Nevertheless, we expect the Bank of England to decide there is not a compelling case, for now at least, of taking interest rates below 0.50%.
It looks odds-on the Bank of England will announce more QE at the conclusion of its July meeting Thursday. The minutes of the June MPC pointed pretty strongly to more QE being enacted in July, and this view was broadly reinforced by the generally grim testimonies of MPC members to the Treasury’s select committee on 26 June.
This would effectively be the launch of QE3. QE was first launched in March 2009 and amounted to GBP200 billion through to February 2010. QE was then put on hold through to October 2011, when it was revived as UK economic prospects took a downward turn and another GBP125 billion was spent through to early May, taking the stock up to GBP325 billion. The Bank of England then held off from increasing QE further at the May and June MPC meetings.
Notably, the minutes of the June MPC meeting revealed there was a vote of just 5–4 against more QE in June, with Bank of England Governor Sir Mervyn King among those favoring immediate further action. Furthermore, the minutes reveal that some other MPC members acknowledged that “further stimulus was likely to become warranted at some point” but wanted to see how matters developed, including developments in the Eurozone. Some MPC members also remained concerned about persistent above-target rates.
We suspect that latest developments are likely to prod at least one more MPC member into favoring more QE in July, and expect a GBP50-billion extension to be announced, taking the stock up to GBP375 billion. Latest economic data and survey evidence have been weaker and disappointing overall, increasing the risk that the economy suffered further contraction in the second quarter.

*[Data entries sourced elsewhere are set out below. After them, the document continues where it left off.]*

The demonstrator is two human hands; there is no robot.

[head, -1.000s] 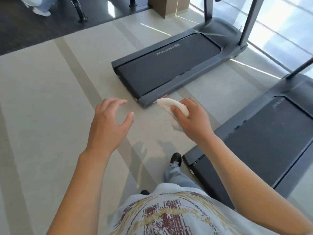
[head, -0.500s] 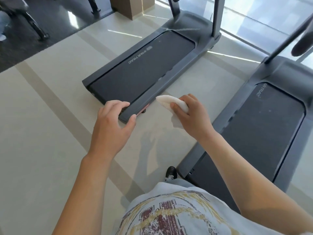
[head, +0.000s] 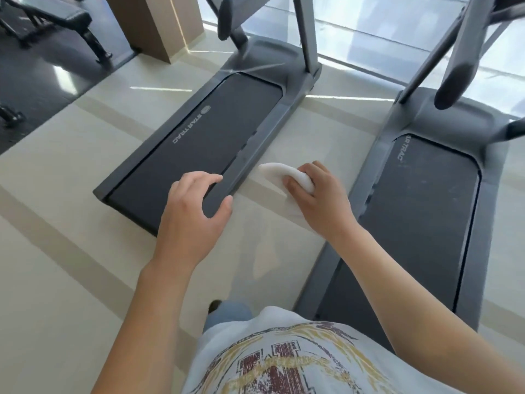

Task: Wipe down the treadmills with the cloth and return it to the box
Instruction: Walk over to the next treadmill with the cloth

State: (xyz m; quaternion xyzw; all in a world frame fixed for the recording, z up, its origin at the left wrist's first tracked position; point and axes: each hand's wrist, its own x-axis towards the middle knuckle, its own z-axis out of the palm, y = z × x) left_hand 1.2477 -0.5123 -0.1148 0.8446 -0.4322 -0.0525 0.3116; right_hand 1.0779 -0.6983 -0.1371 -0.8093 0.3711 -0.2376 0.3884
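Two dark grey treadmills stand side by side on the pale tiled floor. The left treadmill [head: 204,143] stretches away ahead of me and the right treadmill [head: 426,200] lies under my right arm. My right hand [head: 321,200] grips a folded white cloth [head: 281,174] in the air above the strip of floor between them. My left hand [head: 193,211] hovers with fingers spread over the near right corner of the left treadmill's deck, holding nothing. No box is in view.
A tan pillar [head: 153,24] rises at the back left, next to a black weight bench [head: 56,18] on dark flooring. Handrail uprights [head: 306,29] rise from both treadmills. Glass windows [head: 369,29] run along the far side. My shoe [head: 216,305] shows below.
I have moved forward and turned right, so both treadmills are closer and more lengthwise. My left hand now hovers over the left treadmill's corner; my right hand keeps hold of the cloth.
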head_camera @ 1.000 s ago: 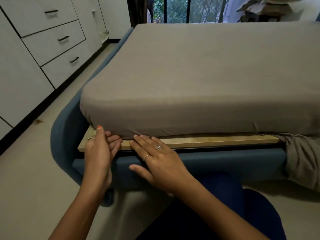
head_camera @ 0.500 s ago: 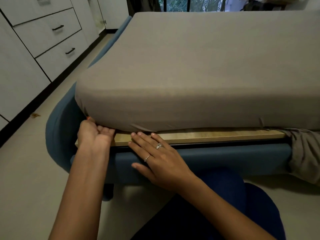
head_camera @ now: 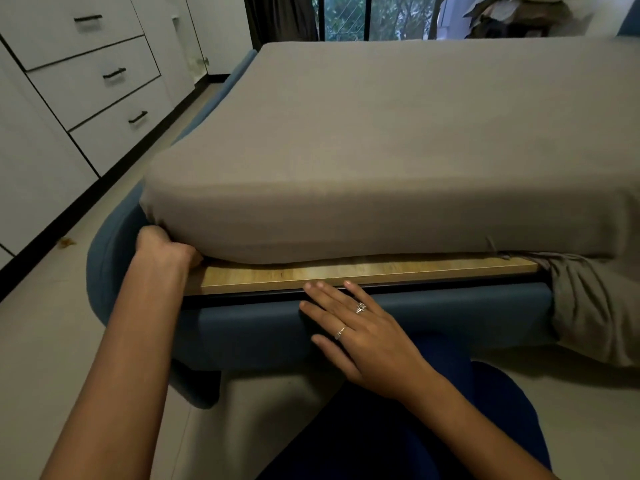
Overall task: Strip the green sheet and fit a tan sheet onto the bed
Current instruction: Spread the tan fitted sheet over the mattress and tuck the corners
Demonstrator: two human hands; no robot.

In addition, although the Greek election result reduced the likelihood of an imminent Greek exit from the Eurozone, tensions and problems in the single currency area remain elevated with Spain a central focus.
Meanwhile, latest inflation developments have been largely reassuring for the Bank of England. Consumer price inflation has fallen more than the Bank of England expected recently (falling to a 30-month low of 2.8% in May and averaging 2.9% so far in the second quarter compared with the 3.2% forecast in the May Quarterly Inflation Report) while oil prices have hit an 18-month low and wage growth remains low.
Adding to recent better inflation news, the latest survey by Citi/YouGov showed that consumers’ expectations for inflation retreated to a 26-month low of 2.4% in June from 2.8% in May and 3.0% in April. In addition, expectations for inflation over the next 5–10 years moderated to 3.2% in June. This was the equal lowest level (with January) since May 2010 and down from 3.4% in May and 3.7% in April. This is welcome news for the MPC as there has been concern within the committee that extended above-target consumer price inflation could lead to lasting higher inflation expectations, which would encourage businesses to try to increase their margins and pass on their cost increases. There is also the danger that higher inflation expectations could lead to workers pushing for higher wage increases, although this is hard to see at the moment, given the amount of slack in the labor market and workers’ weakened bargaining position.
Even so, more QE in July is not a stone-dead certainty. It could be that the five MPC members currently against more QE would prefer to hold fire for at least a little longer given that the Bank of England and Treasury have just announced “Funding for Lending “ measures aimed at getting banks to lend more to businesses and for mortgages and at cheaper rates.
On the interest-rate front, it is notable that at their June meeting, the Bank of England discussed the case for lowering interest rates from the current level of 0.50% for the first time since last September.
Nevertheless, for the time being at least the MPC is sticking to the view that there is not a compelling case that lower interest rates would have an overall beneficial impact, and would not have any advantages over more QE. The MPC remains concerned that even lower interest rates would hit banks’ profit margins and constrain their ability to lend. There is also concern that the functioning of money markets would become impaired. In addition, the Bank of England doubts that taking interest rates below 0.50% would significantly help many borrowers, although it did acknowledge that the number of people with mortgages contractually linked to the bank rate has increased since early 2009.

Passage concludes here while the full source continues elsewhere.